Æ Pétrissage en pincements à une main des fessiers.

 

AUTO-MASSAGE  DE  LA  RÉGION  PECTORALE

 
                                                

S’étendre en décubitus dorsal – ou s’asseoir – bras correspondant au côté à traiter légèrement écarté du corps, coude en appui sur la cuisse :

Æ Pressions glissées profondes à une main sur toute la surface des muscles pectoraux en opérant depuis le milieu de la poitrine vers l’aisselle correspondante, jusqu’à l’insertion du Grand Pectoral sur la partie supérieure du bras.

Æ Pétrissage en pincements à une main en saisissant le Grand Pectoral, pouce en dessus, les doigts s’insinuant sous le bord inférieur du muscle.

F Opérer depuis le sternum en remontant toujours jusqu’à l’insertion du muscle sur le bras (éviter le creux de l’aisselle).

 

AUTO-MASSAGE  DE  LA  NUQUE

 
                                               

 

S’asseoir, coude du côté à traiter en appui sur la cuisse correspondante – ou sur une table, la main soutenant le coude du bras opposé qui masse :

Æ Pressions glissées profondes à une main en opérant depuis la base du crâne jusqu’à l’épaule.

Æ Pétrissage à une main du faisceau supérieur du Trapèze.

Æ Frictions circulaires avec la pulpe des doigts sur les muscles postérieurs de la nuque ; en atteignant même la région scapulaire et spinale haute.

 

AUTO-MASSAGE  DE  L’ÉPAULE

 
                                                      

 

            S’asseoir devant une table, avant-bras en appui, ou s’asseoir sur une table, coude correspondant à l’épaule à traiter en appui sur le genou fléchi du même côté :

            Æ Pressions glissées profondes à une main sur toute la surface de l’épaule dont la paume épouse le relief ;

                        F Opérer depuis le bras en remontant jusqu’à la base du cou et de la nuque.

            Æ Frictions ovalaires profondes avec la pulpe des doigts sur toute la surface de Deltoïde.
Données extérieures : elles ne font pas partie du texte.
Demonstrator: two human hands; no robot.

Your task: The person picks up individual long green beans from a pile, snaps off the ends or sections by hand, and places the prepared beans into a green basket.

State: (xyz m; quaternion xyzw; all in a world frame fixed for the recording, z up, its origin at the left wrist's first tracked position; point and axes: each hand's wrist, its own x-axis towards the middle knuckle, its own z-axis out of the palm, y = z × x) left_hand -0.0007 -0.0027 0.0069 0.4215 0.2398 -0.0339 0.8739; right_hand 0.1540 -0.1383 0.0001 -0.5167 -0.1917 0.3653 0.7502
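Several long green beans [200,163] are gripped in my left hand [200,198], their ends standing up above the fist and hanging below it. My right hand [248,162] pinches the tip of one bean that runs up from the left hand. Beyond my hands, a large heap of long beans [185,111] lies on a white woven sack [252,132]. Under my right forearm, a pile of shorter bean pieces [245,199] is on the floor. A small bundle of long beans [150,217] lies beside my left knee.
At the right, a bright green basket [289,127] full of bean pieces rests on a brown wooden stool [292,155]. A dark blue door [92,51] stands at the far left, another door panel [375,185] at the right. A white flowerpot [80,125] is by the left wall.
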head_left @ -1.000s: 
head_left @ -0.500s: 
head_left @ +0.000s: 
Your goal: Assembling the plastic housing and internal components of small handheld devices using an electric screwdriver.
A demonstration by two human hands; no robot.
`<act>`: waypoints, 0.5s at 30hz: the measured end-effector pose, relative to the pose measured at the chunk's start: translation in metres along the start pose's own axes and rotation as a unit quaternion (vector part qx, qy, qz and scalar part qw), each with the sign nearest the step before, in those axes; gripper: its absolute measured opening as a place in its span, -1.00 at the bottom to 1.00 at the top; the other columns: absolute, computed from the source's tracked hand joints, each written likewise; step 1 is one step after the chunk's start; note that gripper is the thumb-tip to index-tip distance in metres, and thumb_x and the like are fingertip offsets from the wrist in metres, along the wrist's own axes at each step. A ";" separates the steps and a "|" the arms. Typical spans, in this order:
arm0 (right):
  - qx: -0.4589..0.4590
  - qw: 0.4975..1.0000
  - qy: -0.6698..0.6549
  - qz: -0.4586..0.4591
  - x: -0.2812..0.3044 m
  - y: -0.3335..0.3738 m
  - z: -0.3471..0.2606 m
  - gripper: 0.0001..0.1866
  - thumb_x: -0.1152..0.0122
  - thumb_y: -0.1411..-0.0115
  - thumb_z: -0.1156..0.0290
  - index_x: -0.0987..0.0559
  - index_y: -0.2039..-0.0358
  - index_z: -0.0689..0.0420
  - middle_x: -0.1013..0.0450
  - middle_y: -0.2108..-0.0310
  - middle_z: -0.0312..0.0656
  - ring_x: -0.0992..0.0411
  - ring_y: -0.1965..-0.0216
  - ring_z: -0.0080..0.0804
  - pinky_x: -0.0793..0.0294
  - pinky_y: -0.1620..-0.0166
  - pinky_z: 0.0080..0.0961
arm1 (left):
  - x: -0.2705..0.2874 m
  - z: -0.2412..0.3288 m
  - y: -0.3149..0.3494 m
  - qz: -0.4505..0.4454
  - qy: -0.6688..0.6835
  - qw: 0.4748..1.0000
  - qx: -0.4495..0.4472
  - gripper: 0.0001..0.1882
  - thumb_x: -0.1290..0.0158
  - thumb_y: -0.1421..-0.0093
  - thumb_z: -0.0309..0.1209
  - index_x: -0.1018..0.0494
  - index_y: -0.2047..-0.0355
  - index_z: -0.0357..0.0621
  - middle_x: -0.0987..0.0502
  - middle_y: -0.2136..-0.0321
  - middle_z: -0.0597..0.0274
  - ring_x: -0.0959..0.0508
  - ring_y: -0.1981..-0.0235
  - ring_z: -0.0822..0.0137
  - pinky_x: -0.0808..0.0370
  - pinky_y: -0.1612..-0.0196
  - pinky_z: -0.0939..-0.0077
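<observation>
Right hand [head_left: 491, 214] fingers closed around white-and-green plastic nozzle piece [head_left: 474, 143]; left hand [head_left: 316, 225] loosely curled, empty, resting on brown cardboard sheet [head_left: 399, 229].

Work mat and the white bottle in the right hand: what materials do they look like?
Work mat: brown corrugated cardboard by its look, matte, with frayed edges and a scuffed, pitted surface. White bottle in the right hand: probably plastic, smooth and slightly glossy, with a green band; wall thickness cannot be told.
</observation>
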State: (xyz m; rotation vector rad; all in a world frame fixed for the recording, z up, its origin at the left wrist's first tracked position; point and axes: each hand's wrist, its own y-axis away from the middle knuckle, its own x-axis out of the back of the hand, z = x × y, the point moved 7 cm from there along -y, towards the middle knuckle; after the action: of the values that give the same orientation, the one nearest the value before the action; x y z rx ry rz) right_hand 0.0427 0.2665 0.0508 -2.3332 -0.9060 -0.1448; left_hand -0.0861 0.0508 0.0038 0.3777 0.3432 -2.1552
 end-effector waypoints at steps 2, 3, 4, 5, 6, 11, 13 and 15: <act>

            Æ Pétrissage à une main du Deltoïde selon les mêmes directions.

 

AUTO-MASSAGE  DU  BRAS  ET  DE  L’AVANT-BRAS

 
                                                    

 

S’asseoir, bras à traiter demi-fléchi, coude en appui sur la cuisse correspondante :

Æ Pressions glissées profondes à une main en « gouttière » épousant la forme du membre : d’abord sur la loge antérieure du bras (Biceps Brachial ; Brachial Antérieur) puis sur la loge postérieure (Triceps Brachial) ;

            F Opérer depuis le coude en remontant jusqu’à l’épaule.

Æ Puis pressions glissées, main en « gouttière » sur l’avant-bras, depuis le poignet jusqu’au coude et sur toutes les loges musculaires (éviter la crête cubitale).

Æ Pétrissage à une main des loges antérieure puis postérieure du bras ; puis des différentes loges de l’avant-bras.

Æ Frictions ovalaires sur les articulations du coude et du poignet.

La séance d’auto-massage se termine par le massage des membres supérieurs.